In knn model we define:

data train with predictor and only target
data test with predictor and only target

wsl.train.x <- wsl.train[,-1]
wsl.test.x <- wsl.test[,-1]
wsl.train.y <- wsl.train[,1]
wsl.test.y<- wsl.test[,1]

SCALLING PREDICTOR

continue to scale ppredictor

wsl.train.x<- scale(x = wsl.train.x)
wsl.test.x<- scale(x = wsl.test.x, 
                     center = attr(wsl.train.x, "scaled:center"), 
                     scale = attr(wsl.train.x, "scaled:scale"))

This is K value that need to find

sqrt(nrow(wsl.train.x))

#> [1] 18.76166

KNN PREDICTION

wsl.train.x<- scale(x = wsl.train.x)
wsl.test.x <- scale(x = wsl.test.x , 
                     center = attr(wsl.train.x, "scaled:center"), 
                     scale = attr(wsl.train.x, "scaled:scale"))
nrow(wsl.test.x)

#> [1] 88

knn.Label <- knn(train = wsl.train.x, 
                 test = wsl.test.x,
                 cl = wsl.train.y,
                 k = 19)
knn.Label

#>  [1] RETAIL HORECA HORECA HORECA RETAIL RETAIL HORECA HORECA RETAIL RETAIL
#> [11] HORECA RETAIL RETAIL HORECA RETAIL RETAIL RETAIL HORECA HORECA RETAIL
#> [21] RETAIL HORECA HORECA HORECA HORECA HORECA RETAIL HORECA RETAIL HORECA
#> [31] HORECA HORECA RETAIL HORECA HORECA RETAIL HORECA HORECA RETAIL RETAIL
#> [41] RETAIL RETAIL RETAIL RETAIL HORECA HORECA RETAIL RETAIL HORECA RETAIL
#> [51] HORECA HORECA RETAIL HORECA HORECA HORECA HORECA HORECA HORECA HORECA
#> [61] HORECA HORECA RETAIL HORECA HORECA HORECA HORECA RETAIL HORECA HORECA
#> [71] HORECA HORECA HORECA RETAIL HORECA HORECA HORECA HORECA RETAIL HORECA
#> [81] HORECA HORECA HORECA HORECA HORECA HORECA HORECA HORECA
#> Levels: HORECA RETAIL

MODEL EVALUATION

Model Evaluation is the process that we use to choose a model, Do we choose Logistic Regression or KNN?

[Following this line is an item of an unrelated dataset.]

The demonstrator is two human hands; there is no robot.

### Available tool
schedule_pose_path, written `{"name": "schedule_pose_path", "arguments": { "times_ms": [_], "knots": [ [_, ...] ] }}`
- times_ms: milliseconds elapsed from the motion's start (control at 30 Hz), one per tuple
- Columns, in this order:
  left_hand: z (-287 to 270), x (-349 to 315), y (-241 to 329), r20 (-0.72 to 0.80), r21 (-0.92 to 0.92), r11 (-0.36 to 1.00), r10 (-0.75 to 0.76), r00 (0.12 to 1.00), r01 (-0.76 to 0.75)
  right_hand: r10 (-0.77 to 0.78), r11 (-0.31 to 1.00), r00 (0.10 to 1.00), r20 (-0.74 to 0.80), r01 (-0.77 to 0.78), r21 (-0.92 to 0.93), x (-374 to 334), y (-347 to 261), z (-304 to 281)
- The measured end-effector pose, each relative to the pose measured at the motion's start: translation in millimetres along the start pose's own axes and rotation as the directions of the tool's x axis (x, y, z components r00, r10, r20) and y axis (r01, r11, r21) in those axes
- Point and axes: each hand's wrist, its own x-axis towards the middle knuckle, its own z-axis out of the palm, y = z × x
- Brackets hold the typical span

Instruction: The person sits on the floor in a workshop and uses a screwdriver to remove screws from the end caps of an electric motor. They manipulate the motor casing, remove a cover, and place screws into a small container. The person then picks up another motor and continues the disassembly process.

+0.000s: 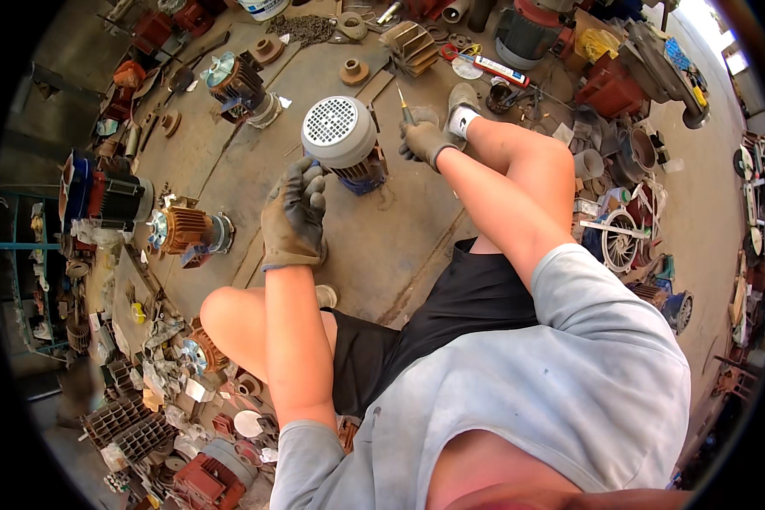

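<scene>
In front of me an electric motor [374, 163] stands on end on the floor, with a pale grey, perforated fan cover [338, 127] on top and blue at its base. My left hand [293, 212], in a worn grey-brown glove, is beside the cover's near left edge. Its fingers are bent in toward the thumb, and whatever may be between them is too small to make out. My right hand [425, 142], gloved too, is closed around a screwdriver [405, 108] to the motor's right. The screwdriver's shaft points away from me, clear of the motor.
Other motors [238, 89] [187, 228] lie at left. Beyond are a flanged hub [354, 71], a finned housing [410, 49] and a red-and-white tube [501, 70]. Parts and scrap crowd both sides. My shoe [463, 100] rests near my right hand.
</scene>
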Motion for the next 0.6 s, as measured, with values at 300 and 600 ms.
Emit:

LOGISTIC REGRESSION EVALUATION

cm_log <- confusionMatrix(data = log.Label, 
                reference = wsl.test$Channel,
                positive = "RETAIL")
cm_log$overall[1]

#>  Accuracy 
#> 0.9090909

KNN EVALUATION

cm_knn <- confusionMatrix(data = knn.Label, 
                reference = wsl.test.y,
                positive = "RETAIL")
cm_knn$overall[1]

#>  Accuracy 
#> 0.9431818

CONCLUSION

We choose to use the KNN model because it has a higher accuracy value than Logistic Regression and Using KNN, we don’t need to assure the assumption, such as no multicollinearity among variables, and linearity of variables. In logistic regression process, we need to see the variable correlation first, and using step-wise regression, also VIF. Compare to KNN, logistic regression don’t need to scaling the data, and it also works if there are non-numeric variables.